[Egypt’s Salma Hany knocked out top-seeded compatriot Nouran Gohar in the quarterfinals]
September 25, 2021
On Dunlop Kids and Family Day presented by Alkira, the 2021 Oracle NetSuite Open semifinals kicked off with the 16thcareer battle on the PSA tour between Egyptians Mohamed Elshorbagy and Karim Abdel Gawad. The match turned out to be appropriate as aspiring junior squash players in attendance saw a clinic in how to play the backhand. While both players are magicians in all areas of the court, both seemed content to hammer away at their length on the left wall—while occasionally moving proceedings to the other side to keep each other honest.
The first and second games played out the same, but with different outcomes. In each, top-seeded Elshorbagy jumped to an early lead by establishing control of the court, relentlessly wearing out the back left corner with length, and ultimately forcing an error out of Gawad. Rather than fold under Elshorbagy’s pressure, Gawad slowly crept back into the game by eliminating errors and answering with his own depth, with the added dimension of well-placed and timely drop shots. Elshorbagy finally won the game, 16-14.
In the second, Elshorbagy squandered two game balls when Gawad capitalized on timely changes of direction, leaving Elshorbagy scrambling to keep his feet. A no-let decision at 11-10 gave the game to Gawad.
After all of the effort put in to level the match, however, Gawad ran out of steam in the third. Midway through the game, Elshorbagy ran away with last seven points to advance to the semis tomorrow evening.
Trailing 7-8 in the third, sixth seeded Egyptian Salma Hany held her backhand volley at midcourt just long enough to send her compatriot, top-seeded World No. 2 Nouran Gohar, the wrong way to even things up.

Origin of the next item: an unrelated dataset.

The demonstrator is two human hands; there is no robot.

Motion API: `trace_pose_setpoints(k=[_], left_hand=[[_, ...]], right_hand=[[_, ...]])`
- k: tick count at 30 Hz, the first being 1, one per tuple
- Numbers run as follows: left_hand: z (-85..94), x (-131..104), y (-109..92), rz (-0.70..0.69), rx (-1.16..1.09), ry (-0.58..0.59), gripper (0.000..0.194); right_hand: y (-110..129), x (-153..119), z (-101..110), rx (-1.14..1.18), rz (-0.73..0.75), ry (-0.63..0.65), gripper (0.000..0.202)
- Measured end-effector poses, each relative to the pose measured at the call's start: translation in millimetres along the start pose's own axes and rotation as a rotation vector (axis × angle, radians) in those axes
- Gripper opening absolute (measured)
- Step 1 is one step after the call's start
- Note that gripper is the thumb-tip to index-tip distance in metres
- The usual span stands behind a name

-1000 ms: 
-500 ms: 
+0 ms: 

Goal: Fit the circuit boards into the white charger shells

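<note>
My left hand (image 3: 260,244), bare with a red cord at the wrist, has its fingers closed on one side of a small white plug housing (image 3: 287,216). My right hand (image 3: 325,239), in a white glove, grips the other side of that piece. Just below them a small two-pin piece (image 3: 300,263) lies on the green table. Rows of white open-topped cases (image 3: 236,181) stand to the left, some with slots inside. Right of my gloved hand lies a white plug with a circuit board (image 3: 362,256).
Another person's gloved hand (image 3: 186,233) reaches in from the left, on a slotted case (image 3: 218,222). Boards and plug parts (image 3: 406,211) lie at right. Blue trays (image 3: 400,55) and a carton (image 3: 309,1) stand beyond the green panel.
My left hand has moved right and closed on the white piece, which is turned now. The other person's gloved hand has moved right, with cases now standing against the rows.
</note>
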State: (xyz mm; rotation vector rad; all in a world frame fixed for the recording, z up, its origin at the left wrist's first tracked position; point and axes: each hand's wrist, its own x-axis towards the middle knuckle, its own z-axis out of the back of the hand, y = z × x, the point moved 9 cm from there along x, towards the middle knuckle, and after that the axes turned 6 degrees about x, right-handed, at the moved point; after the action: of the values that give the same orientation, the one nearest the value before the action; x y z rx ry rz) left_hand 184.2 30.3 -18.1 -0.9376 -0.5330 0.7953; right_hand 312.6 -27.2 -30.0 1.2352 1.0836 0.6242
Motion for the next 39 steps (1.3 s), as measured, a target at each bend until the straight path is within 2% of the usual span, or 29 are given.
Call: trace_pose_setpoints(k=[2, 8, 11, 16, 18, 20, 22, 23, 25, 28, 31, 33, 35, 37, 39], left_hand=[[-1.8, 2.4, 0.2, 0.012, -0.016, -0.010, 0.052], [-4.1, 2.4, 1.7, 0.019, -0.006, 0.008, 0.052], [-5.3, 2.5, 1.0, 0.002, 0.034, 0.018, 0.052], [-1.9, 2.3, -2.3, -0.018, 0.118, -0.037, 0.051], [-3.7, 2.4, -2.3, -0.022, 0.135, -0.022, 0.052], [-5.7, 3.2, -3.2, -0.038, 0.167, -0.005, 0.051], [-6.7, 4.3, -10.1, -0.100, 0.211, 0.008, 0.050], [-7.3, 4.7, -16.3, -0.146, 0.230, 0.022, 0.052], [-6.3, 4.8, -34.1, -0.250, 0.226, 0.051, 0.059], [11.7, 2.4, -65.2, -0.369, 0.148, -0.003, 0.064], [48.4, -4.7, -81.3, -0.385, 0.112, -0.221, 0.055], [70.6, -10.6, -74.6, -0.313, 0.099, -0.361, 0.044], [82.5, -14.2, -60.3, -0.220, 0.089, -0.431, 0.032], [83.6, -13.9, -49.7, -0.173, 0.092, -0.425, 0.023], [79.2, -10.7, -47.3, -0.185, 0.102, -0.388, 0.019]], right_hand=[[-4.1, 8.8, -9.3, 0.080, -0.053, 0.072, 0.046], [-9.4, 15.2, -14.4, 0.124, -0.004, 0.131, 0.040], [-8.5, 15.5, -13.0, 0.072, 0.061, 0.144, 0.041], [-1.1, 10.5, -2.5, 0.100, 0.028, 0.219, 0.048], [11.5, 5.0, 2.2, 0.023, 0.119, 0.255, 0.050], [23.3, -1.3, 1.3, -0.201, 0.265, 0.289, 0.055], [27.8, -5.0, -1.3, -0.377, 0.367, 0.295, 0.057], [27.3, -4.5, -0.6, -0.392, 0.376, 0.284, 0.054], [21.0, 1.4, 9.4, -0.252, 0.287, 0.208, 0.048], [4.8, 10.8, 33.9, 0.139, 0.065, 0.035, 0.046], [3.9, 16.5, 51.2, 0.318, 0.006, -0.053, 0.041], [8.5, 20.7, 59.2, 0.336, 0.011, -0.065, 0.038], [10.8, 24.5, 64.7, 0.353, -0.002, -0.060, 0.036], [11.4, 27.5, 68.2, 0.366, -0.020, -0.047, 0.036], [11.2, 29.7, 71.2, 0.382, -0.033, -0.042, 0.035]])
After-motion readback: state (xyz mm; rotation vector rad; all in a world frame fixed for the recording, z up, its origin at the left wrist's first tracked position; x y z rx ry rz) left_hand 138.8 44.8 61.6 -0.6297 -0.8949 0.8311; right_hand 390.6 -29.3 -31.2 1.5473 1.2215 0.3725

Hany followed that up by catching Gohar in a stroke situation, gave one point back to 9-9, and then finished off the upset with a stroke and another drop shot to the front left.

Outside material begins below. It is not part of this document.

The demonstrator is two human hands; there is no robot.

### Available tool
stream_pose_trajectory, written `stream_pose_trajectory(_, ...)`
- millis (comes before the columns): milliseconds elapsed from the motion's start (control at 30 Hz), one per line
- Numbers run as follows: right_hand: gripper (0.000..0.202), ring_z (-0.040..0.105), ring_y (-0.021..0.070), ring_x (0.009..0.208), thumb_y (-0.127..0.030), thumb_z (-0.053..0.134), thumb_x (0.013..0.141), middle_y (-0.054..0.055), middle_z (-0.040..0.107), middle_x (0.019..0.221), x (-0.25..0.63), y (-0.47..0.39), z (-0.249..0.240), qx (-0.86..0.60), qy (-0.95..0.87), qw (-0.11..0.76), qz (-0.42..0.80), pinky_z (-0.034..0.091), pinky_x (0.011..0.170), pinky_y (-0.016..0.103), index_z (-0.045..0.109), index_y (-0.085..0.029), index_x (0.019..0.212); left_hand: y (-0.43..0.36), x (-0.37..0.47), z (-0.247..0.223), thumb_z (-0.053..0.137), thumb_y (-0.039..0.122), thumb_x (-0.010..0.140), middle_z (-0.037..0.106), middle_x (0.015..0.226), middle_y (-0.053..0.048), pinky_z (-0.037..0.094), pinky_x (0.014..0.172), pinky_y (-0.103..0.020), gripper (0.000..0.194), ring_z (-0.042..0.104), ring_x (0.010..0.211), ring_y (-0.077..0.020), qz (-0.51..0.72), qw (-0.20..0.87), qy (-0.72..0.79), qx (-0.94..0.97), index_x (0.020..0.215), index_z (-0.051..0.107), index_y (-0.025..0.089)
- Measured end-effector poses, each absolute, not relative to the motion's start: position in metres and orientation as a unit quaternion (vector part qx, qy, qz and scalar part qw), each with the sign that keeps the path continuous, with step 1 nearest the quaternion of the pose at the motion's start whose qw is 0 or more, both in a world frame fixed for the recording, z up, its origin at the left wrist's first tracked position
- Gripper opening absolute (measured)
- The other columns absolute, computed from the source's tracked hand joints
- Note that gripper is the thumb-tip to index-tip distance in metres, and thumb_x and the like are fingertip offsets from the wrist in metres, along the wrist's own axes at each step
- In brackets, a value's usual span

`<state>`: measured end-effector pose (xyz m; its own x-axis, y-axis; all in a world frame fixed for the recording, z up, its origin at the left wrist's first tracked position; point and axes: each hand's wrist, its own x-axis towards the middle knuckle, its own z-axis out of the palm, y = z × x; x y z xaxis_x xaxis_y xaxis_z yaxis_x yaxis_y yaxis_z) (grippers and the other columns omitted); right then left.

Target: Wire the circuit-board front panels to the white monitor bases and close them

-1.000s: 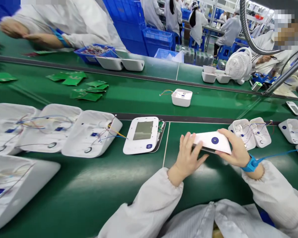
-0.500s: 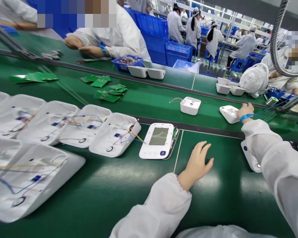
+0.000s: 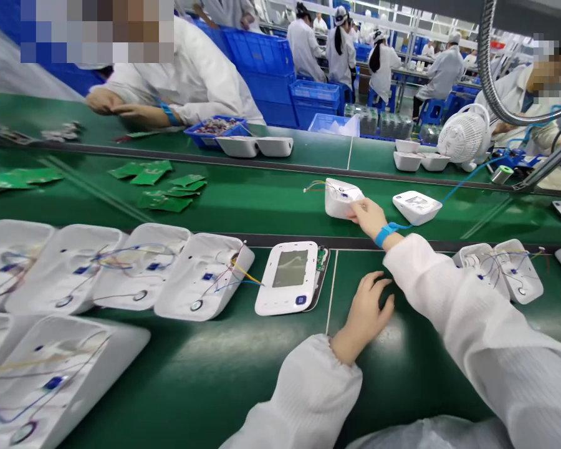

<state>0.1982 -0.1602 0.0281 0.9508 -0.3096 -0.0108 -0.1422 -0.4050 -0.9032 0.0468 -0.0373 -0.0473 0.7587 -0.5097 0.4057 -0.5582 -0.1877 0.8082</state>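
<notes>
The right hand (image 3: 370,218) is switching over: the case (image 3: 417,210) is lying free on the belt (image 3: 257,199) now, and the fingers are gripping the right edge of a shell (image 3: 335,202), tilting it there, so work seems to be passing from case to shell. The left hand (image 3: 362,317) is staying over the worktop (image 3: 215,380), curved fingers standing apart, holding nothing, while the screen panel (image 3: 290,274) is lying to its left.

My right fingers (image 3: 359,209) hold the side of an open, boxy white plastic shell (image 3: 337,204). My left fingers (image 3: 372,282) curl over the shiny green table (image 3: 206,380), near a flat white plastic panel (image 3: 280,304) with a wide grey screen (image 3: 290,269).
</notes>
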Motion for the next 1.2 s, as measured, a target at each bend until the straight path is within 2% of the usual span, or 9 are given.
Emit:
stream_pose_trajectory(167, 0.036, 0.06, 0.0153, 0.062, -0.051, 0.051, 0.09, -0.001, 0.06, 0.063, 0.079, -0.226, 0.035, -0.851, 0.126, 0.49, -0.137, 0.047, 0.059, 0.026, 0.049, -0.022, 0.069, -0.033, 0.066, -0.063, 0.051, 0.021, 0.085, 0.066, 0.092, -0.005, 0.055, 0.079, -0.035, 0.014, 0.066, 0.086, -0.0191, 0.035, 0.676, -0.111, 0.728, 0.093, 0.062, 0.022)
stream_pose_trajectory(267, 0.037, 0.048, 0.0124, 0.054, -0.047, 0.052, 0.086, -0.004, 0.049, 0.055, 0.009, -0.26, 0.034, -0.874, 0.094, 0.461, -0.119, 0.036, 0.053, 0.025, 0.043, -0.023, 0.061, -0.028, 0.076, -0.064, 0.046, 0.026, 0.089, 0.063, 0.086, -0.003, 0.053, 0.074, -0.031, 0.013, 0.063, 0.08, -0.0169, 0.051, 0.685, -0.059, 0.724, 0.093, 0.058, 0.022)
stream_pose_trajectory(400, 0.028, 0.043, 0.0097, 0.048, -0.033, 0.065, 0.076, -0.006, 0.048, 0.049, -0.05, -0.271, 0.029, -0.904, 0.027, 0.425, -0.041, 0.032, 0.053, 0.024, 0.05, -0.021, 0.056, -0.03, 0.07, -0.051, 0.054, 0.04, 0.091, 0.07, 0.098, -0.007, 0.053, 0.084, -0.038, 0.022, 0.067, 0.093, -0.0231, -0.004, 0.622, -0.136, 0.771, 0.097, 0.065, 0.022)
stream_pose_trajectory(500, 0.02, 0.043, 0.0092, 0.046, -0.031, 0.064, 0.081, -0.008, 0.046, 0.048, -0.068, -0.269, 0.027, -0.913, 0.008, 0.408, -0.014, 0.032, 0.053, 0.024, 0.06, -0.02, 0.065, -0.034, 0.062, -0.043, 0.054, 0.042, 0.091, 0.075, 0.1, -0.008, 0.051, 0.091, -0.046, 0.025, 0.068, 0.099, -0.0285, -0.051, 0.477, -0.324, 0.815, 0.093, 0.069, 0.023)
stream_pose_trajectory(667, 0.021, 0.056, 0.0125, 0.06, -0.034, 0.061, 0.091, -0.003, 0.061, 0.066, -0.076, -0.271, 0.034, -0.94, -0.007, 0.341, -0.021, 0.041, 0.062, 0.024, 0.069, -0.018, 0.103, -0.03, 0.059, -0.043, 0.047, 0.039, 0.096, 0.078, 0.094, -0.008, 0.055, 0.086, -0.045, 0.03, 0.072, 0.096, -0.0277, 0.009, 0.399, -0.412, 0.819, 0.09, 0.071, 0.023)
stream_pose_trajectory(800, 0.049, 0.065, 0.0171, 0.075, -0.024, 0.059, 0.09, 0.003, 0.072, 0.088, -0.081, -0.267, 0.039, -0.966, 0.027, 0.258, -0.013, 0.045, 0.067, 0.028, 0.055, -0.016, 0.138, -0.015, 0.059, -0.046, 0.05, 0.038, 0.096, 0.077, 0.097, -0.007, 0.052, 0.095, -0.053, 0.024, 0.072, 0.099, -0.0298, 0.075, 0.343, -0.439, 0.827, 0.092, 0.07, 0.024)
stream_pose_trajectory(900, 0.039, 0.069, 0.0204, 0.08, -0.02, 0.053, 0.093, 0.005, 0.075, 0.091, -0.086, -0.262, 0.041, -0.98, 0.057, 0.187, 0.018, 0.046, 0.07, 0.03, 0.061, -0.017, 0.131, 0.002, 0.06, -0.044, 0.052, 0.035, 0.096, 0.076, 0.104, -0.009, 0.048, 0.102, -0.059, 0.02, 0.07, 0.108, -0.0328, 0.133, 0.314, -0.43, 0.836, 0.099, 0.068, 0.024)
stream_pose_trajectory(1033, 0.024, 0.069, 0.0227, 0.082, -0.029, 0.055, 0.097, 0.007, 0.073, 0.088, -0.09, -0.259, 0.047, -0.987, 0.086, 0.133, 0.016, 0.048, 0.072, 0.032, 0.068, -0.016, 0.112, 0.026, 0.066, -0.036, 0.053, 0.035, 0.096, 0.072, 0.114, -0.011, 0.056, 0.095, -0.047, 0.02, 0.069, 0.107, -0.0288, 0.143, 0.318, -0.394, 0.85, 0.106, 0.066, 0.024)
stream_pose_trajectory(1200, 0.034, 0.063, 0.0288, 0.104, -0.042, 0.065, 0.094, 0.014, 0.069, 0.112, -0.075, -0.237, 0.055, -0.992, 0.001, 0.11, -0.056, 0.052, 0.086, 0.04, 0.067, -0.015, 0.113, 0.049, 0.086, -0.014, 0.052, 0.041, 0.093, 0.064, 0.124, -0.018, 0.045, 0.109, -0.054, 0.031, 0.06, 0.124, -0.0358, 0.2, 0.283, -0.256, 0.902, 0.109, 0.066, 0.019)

The win is Hany’s first over Gohar after losing their first seven matches. “Nouran is like a lion looking at a piece of meat on the court,” Hany said laughing afterwards. “You just don’t want to look at her.”
By advancing to the semifinals, Hany has taken her success in this event one round further than she did in 2017. This year is Hany’s fourth visit to San Francisco.
New Zealand’s Paul Coll has been known throughout his career as being the fastest player on tour, able to cover virtually every shot. In his earlier years, he was missing the weapons to finish off points, but that has all changed now. Coll is still relentless with his court coverage, but his short game has become severe, and he wrong-foots his opponents with regularity.
Today, playing Egyptian Marwan Elshorbagy, Coll put his fitness and persistence to excellent use. The match went the distance, but the later stages of both the second and third games showed the impact of the punishment Coll had inflicted on Elshorbagy. The Egyptian took an early lead in the match by winning the opener but, by the middle of the next two games, he began to slow down slightly which allowed Coll to string points together and take both games.
When asked afterwards if he knew who he plays next, his response was short: “Yah, the older one.” Coll and Mohamed Elshorbagy will meet in the semifinals on Sunday at 6:45pm.
In a game of cat and mouse, New Zealand’s Joelle King dictated play from the start, placing balls in all four corners and daring Egypt’s Hania El Hammamy to go get them. While El Hammamy was happy to chase the ball down, the end result mostly found King winning the points.
It was a methodical performance by King, who was looking to reverse the previous two results she’d had against El Hammamy.
“It was kind of one of those matches where I wasn’t really listening to what the score was,” said King in post-match comments. “There’s 12 years between us, and I think today having that experience served me well. I think I played the court a bit better.”
In the semifinals, King will face Salma Hany after she upset Gohar earlier today.